# HOW TO COMPLETE THIS TASK
Write out nothing but the lines from the one containing "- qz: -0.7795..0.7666" through the last line below, both included, and without the pictures.

# DATASET SECTION
******
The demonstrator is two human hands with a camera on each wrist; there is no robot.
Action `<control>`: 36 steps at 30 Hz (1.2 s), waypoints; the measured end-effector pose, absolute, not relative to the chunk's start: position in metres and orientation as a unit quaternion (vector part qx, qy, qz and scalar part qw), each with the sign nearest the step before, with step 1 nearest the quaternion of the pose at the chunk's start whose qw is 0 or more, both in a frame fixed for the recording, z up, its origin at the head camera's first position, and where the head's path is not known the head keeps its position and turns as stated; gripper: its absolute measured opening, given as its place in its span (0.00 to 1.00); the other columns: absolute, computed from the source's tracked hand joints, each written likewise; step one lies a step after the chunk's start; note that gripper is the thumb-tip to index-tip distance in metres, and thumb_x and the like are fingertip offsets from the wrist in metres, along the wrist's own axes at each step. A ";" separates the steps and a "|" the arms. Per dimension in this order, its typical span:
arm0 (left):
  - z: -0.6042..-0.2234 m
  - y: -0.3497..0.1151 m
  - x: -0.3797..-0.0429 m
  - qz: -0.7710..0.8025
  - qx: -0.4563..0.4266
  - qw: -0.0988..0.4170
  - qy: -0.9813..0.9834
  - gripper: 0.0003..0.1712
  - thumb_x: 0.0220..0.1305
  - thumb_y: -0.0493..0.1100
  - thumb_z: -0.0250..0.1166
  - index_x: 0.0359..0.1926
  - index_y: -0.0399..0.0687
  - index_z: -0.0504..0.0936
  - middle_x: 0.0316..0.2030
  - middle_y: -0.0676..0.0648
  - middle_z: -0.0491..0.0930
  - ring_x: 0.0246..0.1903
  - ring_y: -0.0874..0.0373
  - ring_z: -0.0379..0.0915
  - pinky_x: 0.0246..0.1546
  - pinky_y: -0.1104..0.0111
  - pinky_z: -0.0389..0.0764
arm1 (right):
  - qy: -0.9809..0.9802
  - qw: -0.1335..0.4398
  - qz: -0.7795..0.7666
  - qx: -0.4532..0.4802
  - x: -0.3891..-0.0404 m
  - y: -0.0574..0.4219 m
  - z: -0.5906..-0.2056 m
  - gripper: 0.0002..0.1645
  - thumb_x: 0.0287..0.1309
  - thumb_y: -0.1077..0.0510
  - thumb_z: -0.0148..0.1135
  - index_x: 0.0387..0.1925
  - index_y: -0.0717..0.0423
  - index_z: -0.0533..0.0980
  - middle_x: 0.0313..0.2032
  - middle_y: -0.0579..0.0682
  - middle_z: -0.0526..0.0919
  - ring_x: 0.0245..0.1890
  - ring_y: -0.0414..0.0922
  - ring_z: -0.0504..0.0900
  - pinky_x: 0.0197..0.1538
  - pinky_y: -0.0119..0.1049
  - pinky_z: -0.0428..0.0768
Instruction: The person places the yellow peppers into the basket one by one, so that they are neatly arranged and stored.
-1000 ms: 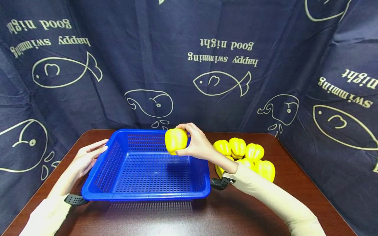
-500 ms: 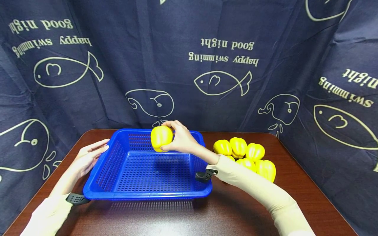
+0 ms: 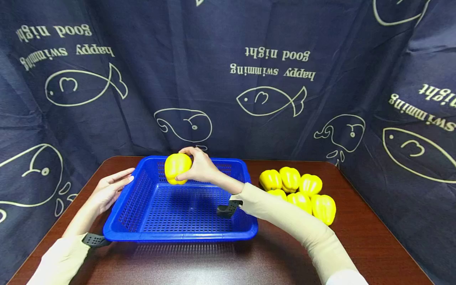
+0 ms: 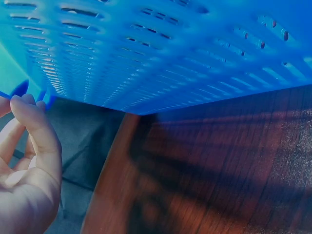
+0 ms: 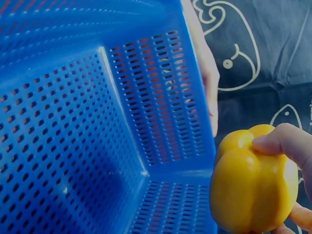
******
# SOLVED EXERCISE
  - qz: -0.7795..0.7666
  - qx: -0.4532..0.4802
  - x: -0.3891..-0.0404 m
  - y: -0.0574..0.4219 m
  - z: -0.5906..-0.2056 m
  - gripper: 0.0002..0.1645
  - thumb_x: 0.0287..0.1309
  - thumb_y: -0.1077..0.0510
  - thumb_z: -0.0148..0.1135
  - index_x: 0.0387..0.1925
  - index_y: -0.0717..0.0423
  - index_z: -0.0533..0.0980
  - middle_x: 0.0313..0.2032
  - middle_y: -0.0579..0.0682
  - middle_z: -0.0526..0.0919
  - ring_x: 0.0245..0.1890
  - ring_y: -0.0414..0.0922
  - ring_z: -0.0504..0.0900
  - pinky_x: 0.0197..0.1538
  - pinky_y: -0.0119..0.1049
  - pinky_z: -0.0428..0.0768
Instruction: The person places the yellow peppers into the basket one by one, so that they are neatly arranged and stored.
-1000 ms: 
-500 ms: 
+0 ms: 
+0 ms: 
+0 ms: 

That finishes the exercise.